La Bretagne connaît bien le problème : avec 7 % de la surface agricole utilisée de la France, cette région abrite plus de 50 % des élevages de porcs, plus de 50 % des élevages de volailles et plus de 20 % des élevages de vaches laitières. « Or, en Bretagne, 80 % de l’eau potable provient des ressources superficielles », note Jean-François Piquot.

Depuis 1998, les extensions d’élevages étaient interdites (sauf pour les élevages familiaux) par une circulaire signée Louis Le Pensec et Dominique Voynet.
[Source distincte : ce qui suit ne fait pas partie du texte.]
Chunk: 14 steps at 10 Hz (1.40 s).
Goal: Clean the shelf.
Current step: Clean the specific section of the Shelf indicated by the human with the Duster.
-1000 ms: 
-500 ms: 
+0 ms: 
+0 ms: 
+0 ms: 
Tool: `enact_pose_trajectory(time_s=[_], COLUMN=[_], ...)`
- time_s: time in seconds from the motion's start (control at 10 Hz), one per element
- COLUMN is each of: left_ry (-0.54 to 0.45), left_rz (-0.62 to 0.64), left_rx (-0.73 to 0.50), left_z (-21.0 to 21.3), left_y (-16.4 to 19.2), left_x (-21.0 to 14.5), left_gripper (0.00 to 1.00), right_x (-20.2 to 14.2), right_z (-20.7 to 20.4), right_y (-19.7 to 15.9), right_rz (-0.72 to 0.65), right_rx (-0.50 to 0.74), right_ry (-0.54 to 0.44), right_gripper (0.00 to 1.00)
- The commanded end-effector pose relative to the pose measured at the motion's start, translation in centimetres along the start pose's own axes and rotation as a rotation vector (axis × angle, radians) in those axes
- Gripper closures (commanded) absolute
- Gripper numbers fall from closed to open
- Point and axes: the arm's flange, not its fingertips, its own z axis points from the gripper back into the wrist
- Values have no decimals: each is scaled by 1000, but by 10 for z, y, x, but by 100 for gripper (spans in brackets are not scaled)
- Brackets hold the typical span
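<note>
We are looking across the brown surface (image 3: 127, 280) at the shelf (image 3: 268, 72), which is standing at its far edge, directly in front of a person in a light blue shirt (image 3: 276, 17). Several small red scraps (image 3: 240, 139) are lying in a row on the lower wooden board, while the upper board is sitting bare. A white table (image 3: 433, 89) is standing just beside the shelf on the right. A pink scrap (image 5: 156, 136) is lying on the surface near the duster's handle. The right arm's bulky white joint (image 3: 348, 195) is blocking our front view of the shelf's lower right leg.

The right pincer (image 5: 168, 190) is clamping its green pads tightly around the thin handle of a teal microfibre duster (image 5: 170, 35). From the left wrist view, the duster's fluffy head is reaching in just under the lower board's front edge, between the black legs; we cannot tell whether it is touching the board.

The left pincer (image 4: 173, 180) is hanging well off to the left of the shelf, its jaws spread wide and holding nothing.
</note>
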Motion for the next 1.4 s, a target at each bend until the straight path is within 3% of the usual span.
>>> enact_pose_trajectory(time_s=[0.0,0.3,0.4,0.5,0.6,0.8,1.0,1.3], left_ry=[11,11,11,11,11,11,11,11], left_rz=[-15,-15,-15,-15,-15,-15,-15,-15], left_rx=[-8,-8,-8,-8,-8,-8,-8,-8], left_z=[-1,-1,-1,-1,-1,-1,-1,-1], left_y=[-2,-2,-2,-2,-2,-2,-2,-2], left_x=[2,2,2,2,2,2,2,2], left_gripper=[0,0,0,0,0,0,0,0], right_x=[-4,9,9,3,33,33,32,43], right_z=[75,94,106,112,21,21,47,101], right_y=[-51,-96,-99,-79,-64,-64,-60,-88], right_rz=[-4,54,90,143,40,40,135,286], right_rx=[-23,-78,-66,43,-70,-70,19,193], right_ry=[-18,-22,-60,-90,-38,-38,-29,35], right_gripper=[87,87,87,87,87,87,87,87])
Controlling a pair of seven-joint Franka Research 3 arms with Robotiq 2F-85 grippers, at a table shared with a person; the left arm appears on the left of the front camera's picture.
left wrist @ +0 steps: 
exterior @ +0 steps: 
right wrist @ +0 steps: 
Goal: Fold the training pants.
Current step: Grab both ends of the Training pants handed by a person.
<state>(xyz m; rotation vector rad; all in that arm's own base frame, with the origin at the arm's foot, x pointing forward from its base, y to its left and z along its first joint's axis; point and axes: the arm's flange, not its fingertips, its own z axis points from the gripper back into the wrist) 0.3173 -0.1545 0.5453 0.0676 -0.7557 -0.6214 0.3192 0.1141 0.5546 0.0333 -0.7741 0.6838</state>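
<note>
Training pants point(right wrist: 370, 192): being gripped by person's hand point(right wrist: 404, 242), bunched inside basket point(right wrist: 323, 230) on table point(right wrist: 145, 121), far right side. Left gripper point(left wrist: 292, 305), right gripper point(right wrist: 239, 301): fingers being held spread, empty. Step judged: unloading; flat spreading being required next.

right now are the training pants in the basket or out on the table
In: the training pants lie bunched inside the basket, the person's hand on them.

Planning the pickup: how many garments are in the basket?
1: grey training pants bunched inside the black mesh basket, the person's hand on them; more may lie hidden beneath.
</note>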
Selon René Louail, porte-parole de la Confédération paysanne et éleveur de poulets en Bretagne : « En annulant cette circulaire très positive, le gouvernement Raffarin a cédé à la pression des groupements porcins et donné un coup de main aux grands éleveurs. »

« Discrédit ». René Louail s’indigne aussi de l’autre texte, révélé par Eau et rivières, qui, selon lui, « discrédite le monde paysan, bafoue consommateurs et contribuables ». Cet arrêté ministériel abaisse de 50 à 15 mètres la limite d’épandage des lisiers par rapport aux maisons et aux campings, lorsque l’exploitant procède à une injection directe du lisier dans le sol. Et réduit de 35 à 10 mètres cette distance d’interdiction par rapport aux rivières lorsqu’une bande enherbée a été créée le long du cours d’eau.

Eau et rivières s’inquiète de ce renforcement annoncé de la pollution des sols et de l’eau. « L’injection directe avec enfouisseur peut diminuer les odeurs, mais pas la contamination bactérienne », regrette Jean-François Piquot. Et les bandes enherbées ne font que limiter le transfert de lisier vers les rivières. « D’un côté, on dépense des millions d’euros pour reconquérir la qualité de l’eau, et de l’autre on annule des règles destinées à protéger l’environnement ! », poursuit-il.

Difficile en effet de trouver une légitimité dans ces nouvelles réglementations. Lundi, un rapport du Muséum d’histoire naturelle montrait que 50 à 75 % des eaux françaises sont très fortement dégradées et les chercheurs stigmatisaient le « couple infernal nitrates-pesticides ». Comment fera la France pour satisfaire à la directive-cadre européenne sur l’eau qui demande aux Etats membres un « bon état » écologique de l’ensemble des eaux en 2015 ? Eau et rivières de Bretagne a décidé de saisir la Cour de justice euro- péenne.